By Edward McAllister and Josiane Kouagheu

YAOUNDE/DOUALA, Cameroon (Reuters) – Cameroon saw isolated incidents of unrest in separatist Anglophone regions during voting on Sunday in an election widely expected to extend the rule of President Paul Biya, one of Africa’s last multi-decade leaders.

Voting proceeded smoothly across much of the Central African country, but a drive by secessionists to disrupt the election meant not all polling stations were open in English-speaking regions, where voter turnout was low due to security fears.

The army said a regional official suffered a minor injury after his convoy was ambushed by rebels. A security source said at least three armed separatists were shot dead by security forces in the northwest English-speaking town of Bamenda.

The reports could not be independently verified and separatist leaders could not be reached for comment.

Biya, 85, has ruled for 36 years and victory on Sunday would give him a seventh term, bucking a tentative trend in Africa to install presidential term limits. The only current African president to have ruled longer is Equatorial Guinea’s Teodoro Obiang Nguema Mbasogo.

In a speech after casting his vote in the capital Yaounde, Biya did not make specific reference to separatist violence.

“The election campaign took place peacefully,” he said. “Now we must hope that they (Cameroon citizens) keep this self-control when the results are out.”

Oil and cocoa producing Cameroon has seen economic growth of over 4 percent a year since Biya was last elected in 2011, but many of its 24 million citizens live in deep poverty.

A secessionist uprising in the Anglophone Northwest and Southwest regions, home to 5 million people, has cost hundreds of lives and forced thousands to flee either to the French-speaking regions or into neighbouring Nigeria.

In the English-speaking regional capital of Buea, military snipers kept watch from rooftops, part of the army’s tight security regime for the election due to separatists’ threat to stop the vote.

Two polling stations in Bueau visited by a Reuters witness were not operational as staff did not have sufficient electoral materials.
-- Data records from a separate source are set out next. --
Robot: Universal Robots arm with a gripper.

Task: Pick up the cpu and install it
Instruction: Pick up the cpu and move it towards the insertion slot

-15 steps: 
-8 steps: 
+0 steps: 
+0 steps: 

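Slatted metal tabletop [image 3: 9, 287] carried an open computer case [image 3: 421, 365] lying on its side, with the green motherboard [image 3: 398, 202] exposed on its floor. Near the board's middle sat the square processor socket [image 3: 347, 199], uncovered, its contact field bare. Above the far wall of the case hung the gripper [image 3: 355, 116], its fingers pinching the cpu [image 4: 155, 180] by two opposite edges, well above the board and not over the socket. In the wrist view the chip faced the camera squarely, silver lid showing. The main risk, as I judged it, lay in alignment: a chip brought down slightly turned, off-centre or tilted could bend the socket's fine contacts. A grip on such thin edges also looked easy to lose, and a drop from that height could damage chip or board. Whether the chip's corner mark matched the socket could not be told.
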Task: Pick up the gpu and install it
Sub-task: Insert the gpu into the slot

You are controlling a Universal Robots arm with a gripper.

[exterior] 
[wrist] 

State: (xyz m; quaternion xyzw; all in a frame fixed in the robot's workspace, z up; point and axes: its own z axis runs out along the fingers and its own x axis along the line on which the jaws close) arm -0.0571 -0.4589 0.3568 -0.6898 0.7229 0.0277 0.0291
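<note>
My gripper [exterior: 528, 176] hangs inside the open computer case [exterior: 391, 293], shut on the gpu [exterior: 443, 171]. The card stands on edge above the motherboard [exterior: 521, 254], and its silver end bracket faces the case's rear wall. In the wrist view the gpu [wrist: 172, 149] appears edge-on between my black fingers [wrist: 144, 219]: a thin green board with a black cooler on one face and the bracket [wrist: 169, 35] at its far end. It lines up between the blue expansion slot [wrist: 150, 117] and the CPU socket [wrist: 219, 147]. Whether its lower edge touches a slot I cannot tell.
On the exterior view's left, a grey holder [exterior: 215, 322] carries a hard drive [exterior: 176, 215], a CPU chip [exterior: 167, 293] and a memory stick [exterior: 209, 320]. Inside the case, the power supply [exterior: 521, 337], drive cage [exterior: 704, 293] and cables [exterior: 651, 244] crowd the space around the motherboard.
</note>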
Only a few voters were seen casting their ballots at other stations in the area and the streets were almost empty.

Biya did not visit the English-speaking regions during his campaign. A central problem of his rule has been his long bid to centralise a hugely diverse population in a country founded in 1961 on the promise of federalism and autonomy for its regions.

In 2016, protests by Anglophone lawyers and teachers against the marginalisation of minority English speakers in their professions led to a heavy-handed clampdown, in which unarmed civilians were shot dead. That radicalised many and armed groups formed in the lush forests of the west.  


Some opposition parties have united in an effort to harness discontent about the country’s crumbling infrastructure and about Biya, who they say has ruled Cameroon like a personal fiefdom for too long. The president goes years without convening cabinet meetings and spends long stretches out of the country with his wife Chantal, most often holidaying in Switzerland.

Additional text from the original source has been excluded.